| NASA's Heliophysics Data Environment:
Data and Services for the
Heliophysics System Observatory
Heliophysics (HP) studies the nature and dynamical interactions of the Sun, the heliosphere, and the plasma environments of the planets based on data from a fleet of spacecraft termed the "Heliophysics System Observatory" (HSO). This requires easy access to data and tools from a distributed set of active archives. The Heliophysics Data Environment (HPDE) is the collective set of data and tools resulting from and using the HSO. The HPDE maintains openly accessible data that are independently scientifically usable.
The NASA Heliophysics Science Data Management Policy (pdf version) presents an integrated view of the HPDE. Among other things, the HP Data Policy provides a summary of the components of the HPDE, gives a timeline for the data lifecycle, and provides guidelines for documents such as Project Data Management and Mission Archive Plans. The HPDE is built from peer-reviewed data systems driven by community needs and founded on community-based standards. Consistent with this approach, data providers and data users share responsibility for the quality and proper use of the data for research.
The Heliophysics Data Portal (HDP) provides access to a registry of HP data products that can be searched by time, measurement type, observed region, time resolution, spacecraft or observatory name, any text, and other means, in any order. It is made possible by the use of uniform metadata provided by the uniform "SPASE" terminology. A simple Help page will get you started. Many datasets can be accessed and plotted directly from the HDP, but in all cases the HDP provides the most direct access routes to the data.
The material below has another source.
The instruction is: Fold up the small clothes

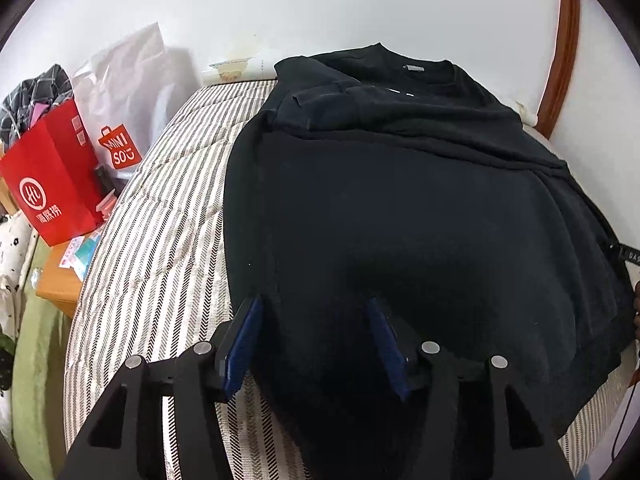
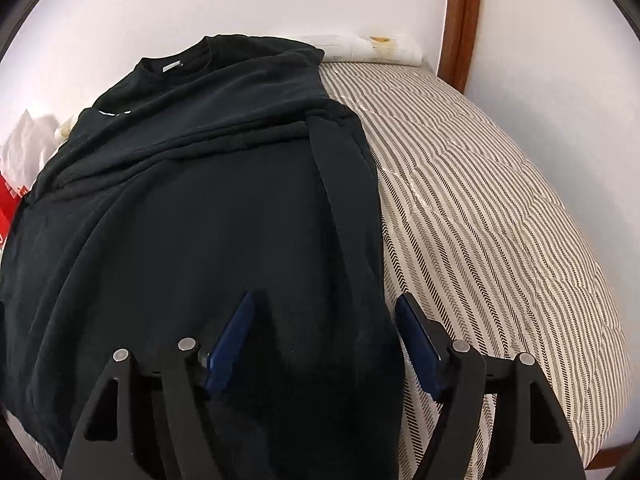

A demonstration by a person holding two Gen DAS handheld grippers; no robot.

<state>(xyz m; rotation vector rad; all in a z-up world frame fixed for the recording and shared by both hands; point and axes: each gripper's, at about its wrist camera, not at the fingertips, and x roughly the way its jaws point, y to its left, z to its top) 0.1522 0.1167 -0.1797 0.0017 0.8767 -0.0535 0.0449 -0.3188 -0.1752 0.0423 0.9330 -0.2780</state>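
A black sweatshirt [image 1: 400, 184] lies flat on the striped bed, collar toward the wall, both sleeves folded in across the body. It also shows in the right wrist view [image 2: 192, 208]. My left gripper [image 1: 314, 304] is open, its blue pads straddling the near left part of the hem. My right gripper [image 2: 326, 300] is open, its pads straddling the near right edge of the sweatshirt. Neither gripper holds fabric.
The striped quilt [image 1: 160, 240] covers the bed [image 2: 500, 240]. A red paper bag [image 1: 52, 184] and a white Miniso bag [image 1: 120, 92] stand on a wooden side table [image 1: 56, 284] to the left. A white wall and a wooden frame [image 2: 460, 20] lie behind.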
NASA has a responsibility to keep data easily available long-term, and for this it cannot depend on mission archives after missions end. NASA HP now expects that missions will deliver data in standard formats (CDF, FITS, NetCDF) to the the Space Physics Data Facility (SPDF; space physics and ITM data) or the Solar Data Analysis Center (SDAC; solar data) as the data are produced. Working with the archives improves the data quality, accessibility, and documentation. The archives are also responsible for a number of tools including SolarSoft, CDAWeb, and SSCWeb, as well as the maintenance and upgrading of the CDF data format standard.
There are many other archives that serve data of relevance to HP, both from other agencies and from other nations. Some of the larger ones are listed here. In addition, many missions serve data directly; check the HDP for access routes to specific products.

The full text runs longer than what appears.